Exercise description: Within the entries below, find every line that has the string "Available", then copy it.

Exercise material:
>>>>
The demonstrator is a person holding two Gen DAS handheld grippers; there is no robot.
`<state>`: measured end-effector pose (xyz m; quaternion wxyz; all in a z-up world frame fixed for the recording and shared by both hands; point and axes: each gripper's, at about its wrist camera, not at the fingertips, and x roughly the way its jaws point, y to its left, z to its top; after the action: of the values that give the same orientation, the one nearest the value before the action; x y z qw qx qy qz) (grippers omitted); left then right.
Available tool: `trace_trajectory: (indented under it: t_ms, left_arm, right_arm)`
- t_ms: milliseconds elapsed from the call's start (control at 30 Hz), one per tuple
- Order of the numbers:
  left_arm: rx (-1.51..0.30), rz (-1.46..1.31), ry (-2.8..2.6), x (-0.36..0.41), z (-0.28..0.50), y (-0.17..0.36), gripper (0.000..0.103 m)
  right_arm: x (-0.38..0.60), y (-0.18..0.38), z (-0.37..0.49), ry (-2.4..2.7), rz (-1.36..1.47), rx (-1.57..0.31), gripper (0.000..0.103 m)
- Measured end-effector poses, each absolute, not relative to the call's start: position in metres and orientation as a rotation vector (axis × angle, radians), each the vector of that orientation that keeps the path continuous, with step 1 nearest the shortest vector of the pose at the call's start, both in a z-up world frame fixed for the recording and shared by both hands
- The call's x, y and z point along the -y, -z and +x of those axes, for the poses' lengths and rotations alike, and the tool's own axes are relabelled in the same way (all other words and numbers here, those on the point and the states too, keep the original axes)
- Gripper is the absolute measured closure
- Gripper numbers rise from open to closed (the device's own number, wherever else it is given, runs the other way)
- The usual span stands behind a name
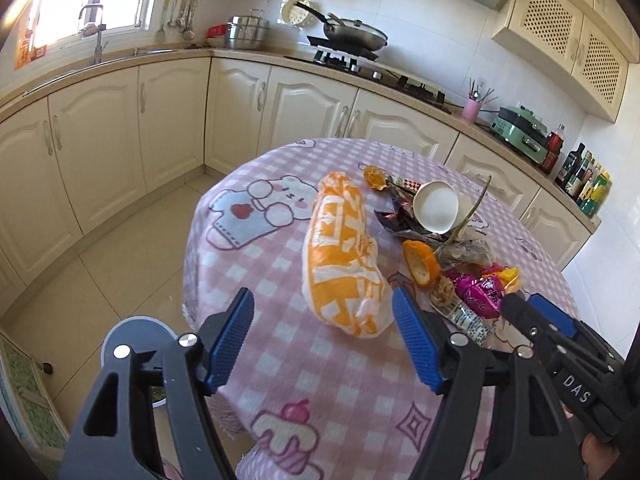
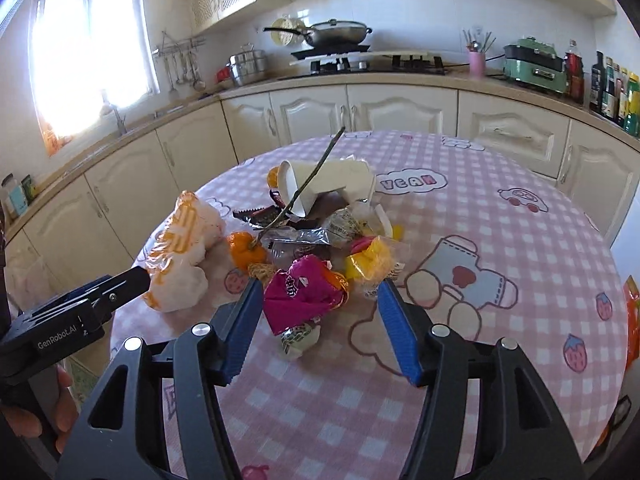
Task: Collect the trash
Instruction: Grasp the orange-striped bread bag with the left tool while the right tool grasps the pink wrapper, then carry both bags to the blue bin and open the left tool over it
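A heap of trash lies on the round table with the pink checked cloth (image 1: 280, 344). An orange-and-white plastic bag (image 1: 344, 256) lies just beyond my left gripper (image 1: 322, 296), which is open, its near end between the blue fingertips with no pad on it. A magenta wrapper (image 2: 304, 296) sits between the spread fingers of my right gripper (image 2: 320, 284), which is open. Behind it are a yellow wrapper (image 2: 368, 260), orange peel (image 2: 244, 250), a tipped paper cup (image 2: 320, 188) and a twig (image 2: 312, 176). The left gripper's tip shows beside the bag (image 2: 176, 264).
Cream kitchen cabinets (image 1: 120, 132) curve around the table, with a sink at the left, a stove and pan (image 1: 356, 34) at the back, bottles (image 2: 616, 88) at the right. Tiled floor lies left of the table. An orange packet (image 2: 632, 320) sits at the table's right edge.
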<state>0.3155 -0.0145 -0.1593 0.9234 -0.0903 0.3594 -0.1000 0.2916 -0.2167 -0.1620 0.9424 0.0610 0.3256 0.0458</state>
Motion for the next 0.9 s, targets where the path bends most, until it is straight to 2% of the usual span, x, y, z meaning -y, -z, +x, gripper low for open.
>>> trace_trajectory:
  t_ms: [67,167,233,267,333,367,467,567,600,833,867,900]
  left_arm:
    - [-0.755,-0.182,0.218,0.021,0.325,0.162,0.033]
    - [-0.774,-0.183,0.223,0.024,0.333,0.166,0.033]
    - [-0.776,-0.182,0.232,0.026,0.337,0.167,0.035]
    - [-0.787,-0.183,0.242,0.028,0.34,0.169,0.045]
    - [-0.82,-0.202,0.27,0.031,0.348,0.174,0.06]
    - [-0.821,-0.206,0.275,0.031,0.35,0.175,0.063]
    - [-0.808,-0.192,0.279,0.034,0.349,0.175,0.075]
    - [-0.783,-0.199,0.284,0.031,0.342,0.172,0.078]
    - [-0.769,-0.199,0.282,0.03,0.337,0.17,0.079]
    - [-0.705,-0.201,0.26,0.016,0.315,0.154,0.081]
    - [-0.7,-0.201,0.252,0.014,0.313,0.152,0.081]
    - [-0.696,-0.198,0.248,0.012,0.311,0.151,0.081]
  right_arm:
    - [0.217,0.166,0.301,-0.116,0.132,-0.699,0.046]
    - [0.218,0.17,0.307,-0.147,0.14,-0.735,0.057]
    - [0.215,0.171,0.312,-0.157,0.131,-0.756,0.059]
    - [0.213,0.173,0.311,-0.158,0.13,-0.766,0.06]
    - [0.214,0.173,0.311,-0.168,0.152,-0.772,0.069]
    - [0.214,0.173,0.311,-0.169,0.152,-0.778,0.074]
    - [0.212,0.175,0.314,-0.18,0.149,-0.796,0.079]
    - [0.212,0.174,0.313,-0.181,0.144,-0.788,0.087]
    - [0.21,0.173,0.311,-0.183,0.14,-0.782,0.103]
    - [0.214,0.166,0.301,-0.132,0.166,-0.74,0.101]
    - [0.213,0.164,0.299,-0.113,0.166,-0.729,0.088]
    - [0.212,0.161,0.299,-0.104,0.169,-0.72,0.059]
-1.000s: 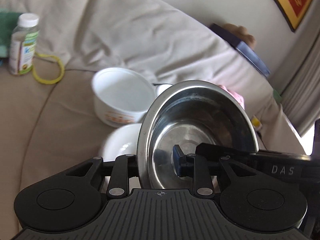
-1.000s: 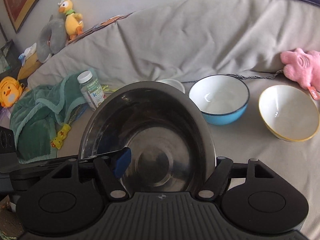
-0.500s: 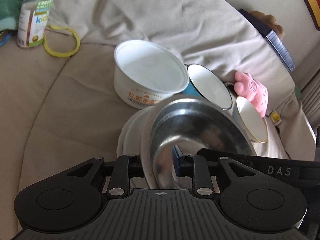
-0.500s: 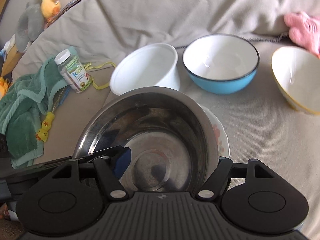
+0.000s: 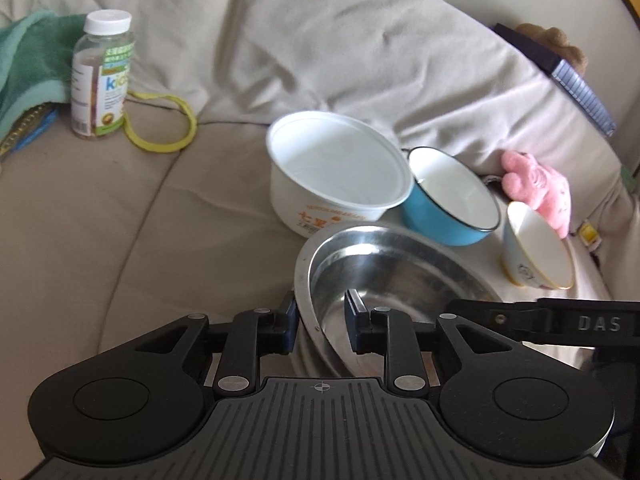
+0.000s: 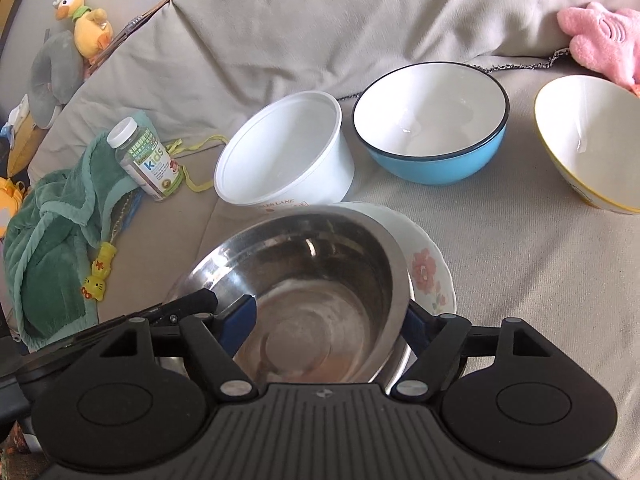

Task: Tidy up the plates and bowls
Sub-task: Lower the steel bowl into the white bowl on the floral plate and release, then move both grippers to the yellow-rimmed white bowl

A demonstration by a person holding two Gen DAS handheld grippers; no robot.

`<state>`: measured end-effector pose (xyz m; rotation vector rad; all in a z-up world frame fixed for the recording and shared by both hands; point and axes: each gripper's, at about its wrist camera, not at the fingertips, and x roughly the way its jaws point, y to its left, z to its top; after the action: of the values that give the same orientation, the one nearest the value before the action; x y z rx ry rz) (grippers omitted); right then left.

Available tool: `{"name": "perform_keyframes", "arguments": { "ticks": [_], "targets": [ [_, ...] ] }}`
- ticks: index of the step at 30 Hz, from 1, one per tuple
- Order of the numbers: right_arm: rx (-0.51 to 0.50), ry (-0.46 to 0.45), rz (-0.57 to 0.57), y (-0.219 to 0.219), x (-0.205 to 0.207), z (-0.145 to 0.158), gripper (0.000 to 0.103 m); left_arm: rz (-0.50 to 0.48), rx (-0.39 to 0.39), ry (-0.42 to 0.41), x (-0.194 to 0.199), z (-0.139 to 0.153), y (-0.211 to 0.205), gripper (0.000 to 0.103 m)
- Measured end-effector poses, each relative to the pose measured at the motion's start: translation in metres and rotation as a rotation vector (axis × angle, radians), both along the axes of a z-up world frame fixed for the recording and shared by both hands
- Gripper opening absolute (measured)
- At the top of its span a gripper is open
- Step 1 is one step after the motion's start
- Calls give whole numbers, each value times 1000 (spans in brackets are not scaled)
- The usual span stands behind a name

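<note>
Left wrist view: round stainless-steel bowl (image 5: 384, 280), thin-walled, set into a white floral-print ceramic plate (image 6: 430, 268) on the beige sofa seat (image 5: 120, 240). Left gripper (image 5: 319, 322) straddles the bowl's left rim, jaws parted slightly wider than the wall, pads apparently not pressing. Right gripper (image 6: 332, 316) spans the right rim, one finger inside, one outside (grip or slack, cannot tell).

Handling, judged: light, rigid, slick; best taken at the rolled rim, one finger either side. Plate beneath is fragile; soft seat may tip the stack.

Far of it, left to right: white plastic tub (image 5: 336, 176), blue enamel bowl (image 5: 452, 204), yellow-rimmed ceramic bowl (image 5: 536, 248), all apart.
</note>
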<state>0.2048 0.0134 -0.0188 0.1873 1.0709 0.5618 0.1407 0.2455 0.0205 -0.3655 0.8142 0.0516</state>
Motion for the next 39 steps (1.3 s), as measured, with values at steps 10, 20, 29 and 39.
{"name": "perform_keyframes", "arguments": {
  "ticks": [10, 20, 29, 39],
  "targets": [
    [82, -158, -22, -56, -25, 24, 85, 32, 9, -153, -15, 20, 2, 28],
    [-107, -198, -225, -169, -35, -24, 90, -214, -33, -188, 10, 28, -83, 28],
    [-64, -105, -255, -217, -35, -69, 103, -472, 86, -126, 63, 33, -209, 28],
    [-69, -131, -144, -220, -39, -68, 103, -375, 120, -54, 130, 21, -244, 28]
  ]
}}
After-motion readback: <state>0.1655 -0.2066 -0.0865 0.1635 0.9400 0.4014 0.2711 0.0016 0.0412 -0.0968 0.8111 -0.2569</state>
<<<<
Answer below:
Available tool: `trace_trajectory: (indented under it: t_ms, left_arm, right_arm)`
Available tool: `{"name": "perform_keyframes", "arguments": { "ticks": [_], "targets": [ [_, ...] ] }}`

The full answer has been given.